** EXERCISE DATA follows **

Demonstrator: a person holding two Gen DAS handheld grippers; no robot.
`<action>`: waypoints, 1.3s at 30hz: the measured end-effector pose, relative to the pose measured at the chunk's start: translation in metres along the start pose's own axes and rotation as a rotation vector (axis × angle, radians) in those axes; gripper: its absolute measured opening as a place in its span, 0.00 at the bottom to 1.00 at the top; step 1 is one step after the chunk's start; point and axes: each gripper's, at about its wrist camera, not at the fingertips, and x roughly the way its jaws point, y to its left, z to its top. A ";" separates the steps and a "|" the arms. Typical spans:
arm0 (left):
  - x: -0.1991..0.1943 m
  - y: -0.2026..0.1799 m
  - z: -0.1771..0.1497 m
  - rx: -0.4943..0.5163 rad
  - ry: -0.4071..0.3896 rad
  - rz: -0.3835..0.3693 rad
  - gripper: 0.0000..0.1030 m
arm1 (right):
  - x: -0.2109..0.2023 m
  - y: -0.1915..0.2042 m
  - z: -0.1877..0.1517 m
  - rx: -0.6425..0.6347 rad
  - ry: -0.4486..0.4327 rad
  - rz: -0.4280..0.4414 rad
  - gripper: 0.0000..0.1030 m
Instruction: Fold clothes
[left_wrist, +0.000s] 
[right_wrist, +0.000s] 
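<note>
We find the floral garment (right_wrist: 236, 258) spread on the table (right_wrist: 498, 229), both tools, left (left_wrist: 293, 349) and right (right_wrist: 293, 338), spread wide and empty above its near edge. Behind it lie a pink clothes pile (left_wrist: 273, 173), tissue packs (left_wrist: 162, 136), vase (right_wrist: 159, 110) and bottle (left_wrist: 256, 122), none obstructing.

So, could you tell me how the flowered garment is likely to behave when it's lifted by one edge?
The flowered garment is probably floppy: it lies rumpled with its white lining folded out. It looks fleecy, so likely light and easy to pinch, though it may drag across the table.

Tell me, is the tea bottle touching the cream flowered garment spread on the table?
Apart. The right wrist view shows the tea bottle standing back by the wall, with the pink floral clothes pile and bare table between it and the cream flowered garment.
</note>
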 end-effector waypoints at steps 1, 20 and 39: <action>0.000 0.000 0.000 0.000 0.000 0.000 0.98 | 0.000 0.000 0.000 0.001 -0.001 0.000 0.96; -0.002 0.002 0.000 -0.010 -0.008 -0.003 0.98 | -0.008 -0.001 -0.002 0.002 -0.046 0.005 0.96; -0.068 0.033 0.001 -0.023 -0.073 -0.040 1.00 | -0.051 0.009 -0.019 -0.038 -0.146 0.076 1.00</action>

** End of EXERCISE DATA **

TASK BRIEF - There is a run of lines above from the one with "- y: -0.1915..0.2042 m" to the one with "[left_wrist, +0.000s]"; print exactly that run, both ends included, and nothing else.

ANSWER TO THIS TASK -
  - y: -0.1915..0.2042 m
  - z: -0.1877..0.1517 m
  - rx: -0.6425..0.6347 rad
  - ry: -0.4486..0.4327 rad
  - rz: -0.4280..0.4414 rad
  - gripper: 0.0000..0.1030 m
Instruction: Fold clothes
[left_wrist, +0.000s] 

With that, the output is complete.